If any of (1)–(5) differ between instances, the cache key differs and the same input + plan can hit different cached entries. That’s fine when correct; it’s a corruption when one instance has been rebuilt against a newer Codex but another hasn’t.

/v1/healthz.version_skew flips true when the codex section versions Compile was built against drift from what Codex publishes live. Operators watch this field and:

  1. Drain the affected instance from the load balancer.
  2. Rebuild against the new Codex.
  3. Redeploy and re-add to the LB.

Skew on a single instance is a recoverable state.
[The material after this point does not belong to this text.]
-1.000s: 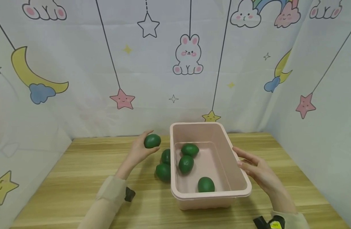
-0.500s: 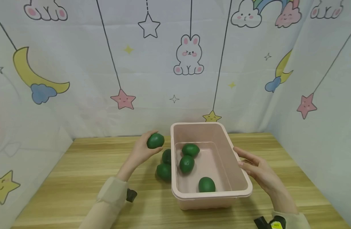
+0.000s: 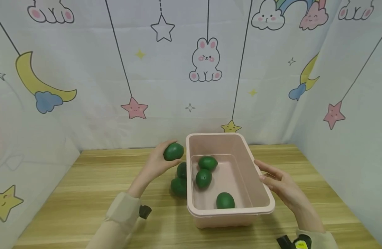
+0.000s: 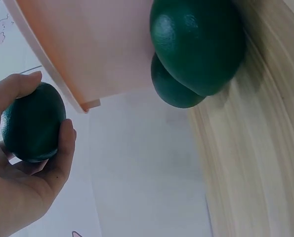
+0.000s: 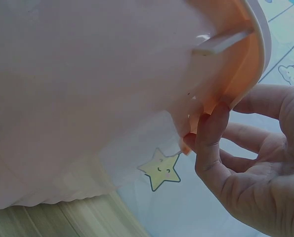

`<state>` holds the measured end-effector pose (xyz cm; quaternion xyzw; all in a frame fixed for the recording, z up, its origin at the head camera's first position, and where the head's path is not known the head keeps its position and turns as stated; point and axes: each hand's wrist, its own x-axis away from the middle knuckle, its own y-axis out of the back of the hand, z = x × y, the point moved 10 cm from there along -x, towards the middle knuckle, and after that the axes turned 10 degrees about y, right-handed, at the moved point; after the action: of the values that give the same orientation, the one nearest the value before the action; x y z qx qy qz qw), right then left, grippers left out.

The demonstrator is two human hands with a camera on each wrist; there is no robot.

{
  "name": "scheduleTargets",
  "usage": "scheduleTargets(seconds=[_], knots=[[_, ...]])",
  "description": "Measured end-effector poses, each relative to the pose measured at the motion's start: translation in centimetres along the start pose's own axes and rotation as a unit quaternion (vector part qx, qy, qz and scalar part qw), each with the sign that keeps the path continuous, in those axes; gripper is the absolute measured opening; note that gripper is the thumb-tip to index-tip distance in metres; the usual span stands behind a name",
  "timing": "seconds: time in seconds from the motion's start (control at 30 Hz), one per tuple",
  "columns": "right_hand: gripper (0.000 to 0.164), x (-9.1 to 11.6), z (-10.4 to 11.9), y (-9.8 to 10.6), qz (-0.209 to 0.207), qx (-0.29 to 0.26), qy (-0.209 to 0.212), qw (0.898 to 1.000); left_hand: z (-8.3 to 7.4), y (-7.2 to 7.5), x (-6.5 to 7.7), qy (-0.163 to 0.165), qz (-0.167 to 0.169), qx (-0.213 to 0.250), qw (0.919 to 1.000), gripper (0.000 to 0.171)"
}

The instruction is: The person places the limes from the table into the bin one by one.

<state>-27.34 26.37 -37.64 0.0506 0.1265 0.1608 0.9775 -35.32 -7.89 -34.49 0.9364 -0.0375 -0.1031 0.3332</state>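
Note:
My left hand (image 3: 156, 162) grips a smooth, dark green avocado (image 3: 174, 152) between thumb and fingers, just left of the pink plastic box (image 3: 229, 211) and near its rim height. The left wrist view shows the fingers curled round this avocado (image 4: 34, 123). Inside the box lie three similar avocados, one at the front (image 3: 225, 200) and two by the left wall. Two more avocados (image 3: 179, 187) rest on the table against the box's left side, partly hidden by it. On the right, my right hand (image 3: 281, 185) pinches the box's rim (image 5: 259, 64) between thumb and fingers.
The box stands on a wood-grain table (image 3: 85, 200). Behind and beside the table hangs a white cloth (image 3: 166, 76) printed with stars, moons and bunnies. Dark straps (image 3: 145, 211) sit at both wrists.
My left hand has moved slightly right and up with its avocado, closer to the box's left rim. The right hand and the box stay put.

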Motion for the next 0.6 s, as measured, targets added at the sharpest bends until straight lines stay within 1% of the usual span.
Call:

Skew on all instances of a producer is an outage signal.

Any change to codex-pdf — code, schema, image tag, or codex_pdf.version.VERSIONMUST cascade a redeploy of every Compile container that calls codex. Skipping the cascade silently pins consumers to a stale contract.

Cascade order:

  1. Bump codex-pdf and verify Codex’s produce_surface_audit.py passes.
  2. Bump the codex pin in compile-pdf/pyproject.toml if the major moved (otherwise the existing range is fine).
  3. Rebuild and redeploy compile-rewrite, compile-marks, compile-impose, compile-trap (any order).
  4. Rebuild and redeploy compile-sidecar in compile-pdf-marketing.
  5. Run compile-pdf health against each environment and confirm version_skew: false.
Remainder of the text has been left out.